#ste||ar on 2019-10-16 — irc logs at irclog.cct.lsu.edu

2019-06-17 20:46 hkaiser changed the topic of #ste||ar to: STE||AR: Systems Technology, Emergent Parallelism, and Algorithm Research | stellar.cct.lsu.edu | HPX: A cure for performance impaired parallel applications | github.com/STEllAR-GROUP/hpx | Buildbot: http://rostam.cct.lsu.edu/ | Log: http://irclog.cct.lsu.edu/ | GSoD: https://developers.google.com/season-of-docs/

02:09 nikunj has quit [Quit: Bye]

06:08 jbjnr_ has joined #ste||ar

06:09 jbjnr_ has quit [Client Quit]

07:47 Coldblackice has joined #ste||ar

07:48 Coldblackice_ has quit [Ping timeout: 265 seconds]

08:21 rori has joined #ste||ar

09:28 <heller> simbergm: yt?

09:29 <simbergm> heller: yep

09:29 <heller> simbergm: good to merge #4137?

09:30 <heller> simbergm: the exception thingy has been fixed. tests look goof

09:30 <heller> good*

09:30 <simbergm> heller: yep, looks good to go

09:31 <heller> great

09:35 Coldblackice has quit [Read error: Connection reset by peer]

09:35 Coldblackice has joined #ste||ar

09:39 <heller> simbergm: https://circleci.com/gh/STEllAR-GROUP/hpx/135222?utm_campaign=vcs-integration-link&utm_medium=referral&utm_source=github-checks-link

09:39 <heller> simbergm: ahh ... sorry, this is just pulling ;)

09:40 <heller> thought it would push...

09:40 <simbergm> :P

09:57 <heller> simbergm: is there a problem with the daint builders?

09:58 <simbergm> heller: not as far as I know, why?

10:01 <heller> simbergm: doesn't seem to run

10:02 <simbergm> oh they'll run, it just takes some time

10:02 <simbergm> too many jobs if I were to trigger them immediately

10:02 <heller> ah, ok

10:02 <simbergm> (too many files actually most of the time, I run out of quota)

10:02 <heller> ahh, now I see them run

10:03 <heller> one thing that might be interesting is azure pipelines

11:40 <hkaiser> heller, simbergm: is the meetin gthis morning still on?

11:40 <hkaiser> or did you agree to move it?

11:42 <simbergm> hkaiser: I don't think we agreed on anything, but moving it would probably be good

11:42 <simbergm> if we want heller to join we should move it

11:42 <hkaiser> k

11:42 <heller> I can't join today

11:42 <hkaiser> tomorrow? jbjnr?

11:43 <jbjnr> tomorrow heller is here at CSCS, so afternoon for us would be fine

11:43 <heller> hkaiser: BTW, I think I fixed the exception issue, could you have a look please?

11:43 <jbjnr> 4pm CSCS time would be ideal

11:43 <hkaiser> heller: #4137?

11:44 <hkaiser> simbergm: does 4pm work for you, tomorrow?

11:44 <heller> hkaiser: yes

11:44 <simbergm> hkaiser: yep

11:44 <jbjnr> 4pm it is then. thanks

11:44 <hkaiser> ok, let's do it tomorrow 9am/4pm, then

11:44 <heller> Great

11:44 <jbjnr> heller: check email too please

11:44 <hkaiser> I'll let aserio know

11:44 <simbergm> also rori ^

11:45 <hkaiser> yah, sorry - rori - can you make that ?

11:46 <hkaiser> jbjnr: also any news on the meeting with Thomas at SC?

11:46 <heller> jbjnr: reply sent

11:46 <jbjnr> I started a doodle poll, but didn't finish it to get a good time.
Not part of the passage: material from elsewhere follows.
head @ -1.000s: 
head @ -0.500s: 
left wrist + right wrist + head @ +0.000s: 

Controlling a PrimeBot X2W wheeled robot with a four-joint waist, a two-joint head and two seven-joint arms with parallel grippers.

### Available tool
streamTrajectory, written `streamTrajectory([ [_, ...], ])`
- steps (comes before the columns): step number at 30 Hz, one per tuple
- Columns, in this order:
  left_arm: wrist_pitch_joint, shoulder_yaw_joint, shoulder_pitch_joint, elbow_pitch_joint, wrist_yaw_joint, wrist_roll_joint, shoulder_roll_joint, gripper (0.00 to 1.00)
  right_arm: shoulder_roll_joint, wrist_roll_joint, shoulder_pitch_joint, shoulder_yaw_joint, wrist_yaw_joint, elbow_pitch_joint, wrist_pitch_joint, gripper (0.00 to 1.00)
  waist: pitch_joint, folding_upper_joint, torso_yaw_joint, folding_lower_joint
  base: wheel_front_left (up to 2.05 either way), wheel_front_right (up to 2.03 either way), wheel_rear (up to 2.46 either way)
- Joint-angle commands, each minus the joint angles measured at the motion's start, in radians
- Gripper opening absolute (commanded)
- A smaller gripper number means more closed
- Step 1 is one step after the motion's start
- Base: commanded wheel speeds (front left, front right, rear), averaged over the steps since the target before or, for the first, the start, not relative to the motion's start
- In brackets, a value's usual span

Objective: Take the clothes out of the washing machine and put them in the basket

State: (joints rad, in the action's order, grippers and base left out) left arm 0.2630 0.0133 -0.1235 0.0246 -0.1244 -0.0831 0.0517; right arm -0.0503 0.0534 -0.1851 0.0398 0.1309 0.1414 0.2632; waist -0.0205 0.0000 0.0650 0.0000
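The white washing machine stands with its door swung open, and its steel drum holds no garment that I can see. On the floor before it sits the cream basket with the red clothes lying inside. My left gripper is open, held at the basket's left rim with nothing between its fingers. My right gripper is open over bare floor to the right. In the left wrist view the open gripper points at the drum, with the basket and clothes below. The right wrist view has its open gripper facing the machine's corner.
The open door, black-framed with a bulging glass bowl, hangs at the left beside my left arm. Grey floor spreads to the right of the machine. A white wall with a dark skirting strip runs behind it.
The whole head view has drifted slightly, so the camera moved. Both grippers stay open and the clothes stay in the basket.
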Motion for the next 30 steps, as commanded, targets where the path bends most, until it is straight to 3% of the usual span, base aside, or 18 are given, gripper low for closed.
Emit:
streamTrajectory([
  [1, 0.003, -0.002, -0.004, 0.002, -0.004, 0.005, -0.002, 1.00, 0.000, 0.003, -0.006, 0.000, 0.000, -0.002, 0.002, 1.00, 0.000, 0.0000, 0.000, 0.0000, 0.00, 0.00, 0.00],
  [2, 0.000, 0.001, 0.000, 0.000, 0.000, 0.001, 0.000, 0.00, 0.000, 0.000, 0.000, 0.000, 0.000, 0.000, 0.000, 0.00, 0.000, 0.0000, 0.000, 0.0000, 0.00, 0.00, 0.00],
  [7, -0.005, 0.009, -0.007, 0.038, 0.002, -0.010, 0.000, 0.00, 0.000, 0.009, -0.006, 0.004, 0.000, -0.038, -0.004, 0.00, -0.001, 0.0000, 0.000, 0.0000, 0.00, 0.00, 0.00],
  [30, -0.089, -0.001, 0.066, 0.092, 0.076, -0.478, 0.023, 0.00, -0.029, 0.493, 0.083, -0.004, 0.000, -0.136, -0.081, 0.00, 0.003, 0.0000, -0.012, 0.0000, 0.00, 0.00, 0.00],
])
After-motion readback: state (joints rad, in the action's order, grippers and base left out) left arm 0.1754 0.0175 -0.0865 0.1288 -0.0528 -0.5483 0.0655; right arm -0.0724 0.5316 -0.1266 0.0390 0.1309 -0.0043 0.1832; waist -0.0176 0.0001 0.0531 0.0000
I'll get that done asap

11:47 <hkaiser> jbjnr: thanks

11:49 <jbjnr> hkaiser: latest work on scheduler https://pasteboard.co/ICepJsW.png

11:50 <zao> The overhead is off the charts :P

11:50 <jbjnr> and this https://pasteboard.co/ICeq3Kz.png

11:51 <jbjnr> results for other machines to follow

11:52 <hkaiser> jbjnr: nice!

11:53 <heller> jbjnr: that's pretty amazing!

11:53 <heller> Did you look at the tokio post from last night?

11:54 <jbjnr> the heirarchical launch is now down to 0.1us - (lowes on daint is 0.08) hat's not bad at all.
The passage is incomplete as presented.